WORK REQUIRED:
Everything in the data below is left aside except the lines from the one containing "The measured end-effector" through the one containing "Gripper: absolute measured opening"; repeat those exactly.

RECORDS PROVIDED: Begin

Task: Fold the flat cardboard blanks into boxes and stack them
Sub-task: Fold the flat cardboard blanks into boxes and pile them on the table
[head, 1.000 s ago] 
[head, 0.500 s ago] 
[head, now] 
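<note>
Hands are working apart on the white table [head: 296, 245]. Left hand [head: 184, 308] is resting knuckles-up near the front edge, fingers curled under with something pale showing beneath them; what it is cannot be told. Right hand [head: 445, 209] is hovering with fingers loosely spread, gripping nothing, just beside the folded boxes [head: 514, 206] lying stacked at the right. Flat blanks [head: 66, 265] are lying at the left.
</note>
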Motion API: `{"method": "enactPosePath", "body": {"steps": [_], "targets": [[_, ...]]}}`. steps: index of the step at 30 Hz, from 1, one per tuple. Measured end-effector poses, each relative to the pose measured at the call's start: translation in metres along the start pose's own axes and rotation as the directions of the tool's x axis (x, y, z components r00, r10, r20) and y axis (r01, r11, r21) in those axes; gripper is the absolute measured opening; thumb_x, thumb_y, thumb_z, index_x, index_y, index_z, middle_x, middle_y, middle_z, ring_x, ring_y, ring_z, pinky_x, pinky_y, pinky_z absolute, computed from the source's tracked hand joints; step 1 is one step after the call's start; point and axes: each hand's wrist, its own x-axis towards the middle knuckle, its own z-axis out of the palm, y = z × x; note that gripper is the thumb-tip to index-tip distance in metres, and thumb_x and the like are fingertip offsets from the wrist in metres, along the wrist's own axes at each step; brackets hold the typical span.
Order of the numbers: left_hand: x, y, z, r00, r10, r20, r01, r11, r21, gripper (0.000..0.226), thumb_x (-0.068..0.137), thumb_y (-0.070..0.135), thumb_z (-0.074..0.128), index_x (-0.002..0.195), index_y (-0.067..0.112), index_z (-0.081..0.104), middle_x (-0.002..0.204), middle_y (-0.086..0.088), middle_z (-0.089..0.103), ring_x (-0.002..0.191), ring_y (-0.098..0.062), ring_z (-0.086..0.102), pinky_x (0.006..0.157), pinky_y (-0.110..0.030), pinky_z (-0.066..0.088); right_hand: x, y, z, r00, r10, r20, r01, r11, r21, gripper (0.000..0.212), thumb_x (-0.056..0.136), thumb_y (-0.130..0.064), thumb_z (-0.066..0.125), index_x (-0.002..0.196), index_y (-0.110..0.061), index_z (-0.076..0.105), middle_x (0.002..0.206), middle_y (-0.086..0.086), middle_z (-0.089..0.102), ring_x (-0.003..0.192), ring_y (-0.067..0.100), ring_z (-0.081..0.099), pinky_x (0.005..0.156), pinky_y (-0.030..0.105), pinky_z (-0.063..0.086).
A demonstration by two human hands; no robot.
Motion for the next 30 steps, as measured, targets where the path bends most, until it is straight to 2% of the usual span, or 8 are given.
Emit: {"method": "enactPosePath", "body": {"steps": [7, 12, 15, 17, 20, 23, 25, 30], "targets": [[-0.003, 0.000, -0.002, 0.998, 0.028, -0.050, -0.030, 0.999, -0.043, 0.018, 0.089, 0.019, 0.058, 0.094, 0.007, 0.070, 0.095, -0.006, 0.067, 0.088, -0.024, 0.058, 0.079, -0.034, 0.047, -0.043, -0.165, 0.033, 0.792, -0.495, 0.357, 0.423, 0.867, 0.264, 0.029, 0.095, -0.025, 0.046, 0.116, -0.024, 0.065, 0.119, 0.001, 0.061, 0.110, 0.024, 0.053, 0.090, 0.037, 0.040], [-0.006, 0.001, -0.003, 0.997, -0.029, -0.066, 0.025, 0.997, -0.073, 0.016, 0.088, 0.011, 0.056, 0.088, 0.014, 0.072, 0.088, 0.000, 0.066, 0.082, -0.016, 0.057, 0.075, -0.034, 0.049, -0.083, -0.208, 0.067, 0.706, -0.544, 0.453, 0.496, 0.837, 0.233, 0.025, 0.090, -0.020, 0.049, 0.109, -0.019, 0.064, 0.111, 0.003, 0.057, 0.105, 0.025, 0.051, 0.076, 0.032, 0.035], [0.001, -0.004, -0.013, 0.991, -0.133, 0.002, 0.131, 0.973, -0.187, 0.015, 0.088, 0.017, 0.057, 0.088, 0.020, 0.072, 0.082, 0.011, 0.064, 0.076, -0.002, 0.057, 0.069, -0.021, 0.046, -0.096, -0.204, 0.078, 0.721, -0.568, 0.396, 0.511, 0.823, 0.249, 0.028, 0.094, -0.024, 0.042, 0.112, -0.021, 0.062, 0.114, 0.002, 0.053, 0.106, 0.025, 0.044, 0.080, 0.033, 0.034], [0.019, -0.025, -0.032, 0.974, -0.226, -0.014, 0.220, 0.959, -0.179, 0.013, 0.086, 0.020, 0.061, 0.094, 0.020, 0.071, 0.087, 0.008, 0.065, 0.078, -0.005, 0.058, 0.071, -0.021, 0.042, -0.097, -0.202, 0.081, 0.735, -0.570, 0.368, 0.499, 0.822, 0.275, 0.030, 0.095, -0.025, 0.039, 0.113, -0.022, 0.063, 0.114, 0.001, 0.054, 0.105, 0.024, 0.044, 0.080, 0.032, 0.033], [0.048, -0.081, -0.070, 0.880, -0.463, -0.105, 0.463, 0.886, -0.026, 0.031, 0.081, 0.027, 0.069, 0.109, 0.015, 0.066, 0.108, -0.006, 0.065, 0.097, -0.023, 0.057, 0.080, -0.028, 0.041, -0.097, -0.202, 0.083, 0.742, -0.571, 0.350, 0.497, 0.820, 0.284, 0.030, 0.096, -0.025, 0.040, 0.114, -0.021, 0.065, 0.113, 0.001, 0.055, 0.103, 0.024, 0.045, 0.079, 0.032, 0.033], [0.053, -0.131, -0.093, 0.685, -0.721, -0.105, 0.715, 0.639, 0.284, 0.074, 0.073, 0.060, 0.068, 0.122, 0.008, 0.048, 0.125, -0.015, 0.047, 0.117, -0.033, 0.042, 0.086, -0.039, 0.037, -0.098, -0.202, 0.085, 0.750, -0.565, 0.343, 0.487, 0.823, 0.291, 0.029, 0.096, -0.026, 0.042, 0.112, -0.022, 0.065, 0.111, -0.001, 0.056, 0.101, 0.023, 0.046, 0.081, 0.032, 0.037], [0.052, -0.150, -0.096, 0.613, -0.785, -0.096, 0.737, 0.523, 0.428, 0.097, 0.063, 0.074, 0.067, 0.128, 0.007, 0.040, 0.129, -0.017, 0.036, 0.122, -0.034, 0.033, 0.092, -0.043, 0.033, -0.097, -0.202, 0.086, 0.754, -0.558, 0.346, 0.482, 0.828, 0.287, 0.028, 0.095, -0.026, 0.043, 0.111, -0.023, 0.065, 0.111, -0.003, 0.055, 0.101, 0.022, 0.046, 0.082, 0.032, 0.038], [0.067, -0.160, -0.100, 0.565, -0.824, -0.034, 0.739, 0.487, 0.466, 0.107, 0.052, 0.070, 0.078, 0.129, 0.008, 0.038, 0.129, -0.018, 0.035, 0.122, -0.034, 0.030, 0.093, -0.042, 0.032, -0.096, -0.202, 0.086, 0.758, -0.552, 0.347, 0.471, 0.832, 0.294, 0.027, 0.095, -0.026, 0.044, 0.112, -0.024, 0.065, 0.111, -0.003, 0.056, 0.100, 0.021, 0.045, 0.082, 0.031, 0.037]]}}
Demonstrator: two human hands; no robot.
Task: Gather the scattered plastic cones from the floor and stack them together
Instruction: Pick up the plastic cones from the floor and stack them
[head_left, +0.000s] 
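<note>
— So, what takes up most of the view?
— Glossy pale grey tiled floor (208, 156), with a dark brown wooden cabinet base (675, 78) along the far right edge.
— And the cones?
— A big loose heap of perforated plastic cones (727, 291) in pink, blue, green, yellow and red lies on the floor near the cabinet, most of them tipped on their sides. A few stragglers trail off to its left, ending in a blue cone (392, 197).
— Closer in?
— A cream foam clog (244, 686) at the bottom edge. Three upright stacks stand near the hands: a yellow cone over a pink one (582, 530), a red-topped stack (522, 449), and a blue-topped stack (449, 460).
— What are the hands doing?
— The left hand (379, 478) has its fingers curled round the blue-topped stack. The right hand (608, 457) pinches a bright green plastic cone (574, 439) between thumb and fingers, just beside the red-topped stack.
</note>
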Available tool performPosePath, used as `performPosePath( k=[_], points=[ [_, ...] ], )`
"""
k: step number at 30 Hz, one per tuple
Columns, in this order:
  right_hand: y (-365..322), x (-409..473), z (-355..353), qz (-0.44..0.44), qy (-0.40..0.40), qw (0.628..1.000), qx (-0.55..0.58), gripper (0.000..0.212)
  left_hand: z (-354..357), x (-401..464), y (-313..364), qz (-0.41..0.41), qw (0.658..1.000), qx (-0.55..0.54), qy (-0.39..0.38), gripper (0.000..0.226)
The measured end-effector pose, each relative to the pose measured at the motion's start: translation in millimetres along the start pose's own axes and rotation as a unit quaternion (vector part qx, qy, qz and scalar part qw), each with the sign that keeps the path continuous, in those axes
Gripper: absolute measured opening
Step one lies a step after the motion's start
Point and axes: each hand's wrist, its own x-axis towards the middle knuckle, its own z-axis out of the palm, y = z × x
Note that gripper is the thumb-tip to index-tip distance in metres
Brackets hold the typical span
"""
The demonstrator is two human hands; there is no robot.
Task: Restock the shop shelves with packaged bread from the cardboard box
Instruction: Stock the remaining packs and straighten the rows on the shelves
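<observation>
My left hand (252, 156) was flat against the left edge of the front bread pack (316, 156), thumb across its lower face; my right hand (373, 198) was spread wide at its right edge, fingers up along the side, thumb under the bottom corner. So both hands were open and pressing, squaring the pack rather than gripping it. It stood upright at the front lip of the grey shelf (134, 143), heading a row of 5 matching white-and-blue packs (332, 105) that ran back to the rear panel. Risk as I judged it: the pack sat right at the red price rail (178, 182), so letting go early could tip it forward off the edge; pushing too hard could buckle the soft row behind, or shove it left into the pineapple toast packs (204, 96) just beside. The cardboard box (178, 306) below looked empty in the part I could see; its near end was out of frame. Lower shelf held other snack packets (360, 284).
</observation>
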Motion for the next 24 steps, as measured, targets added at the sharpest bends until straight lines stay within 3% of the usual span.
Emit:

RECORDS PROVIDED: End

EXERCISE OUTPUT:
The measured end-effector pose, each relative to the pose measured at the motion's start: translation in millimetres along the start pose's own axes and rotation as a unit quaternion (vector part qx, qy, qz and scalar part qw), each with the sign that keeps the path continuous, in those axes
Gripper: absolute measured opening

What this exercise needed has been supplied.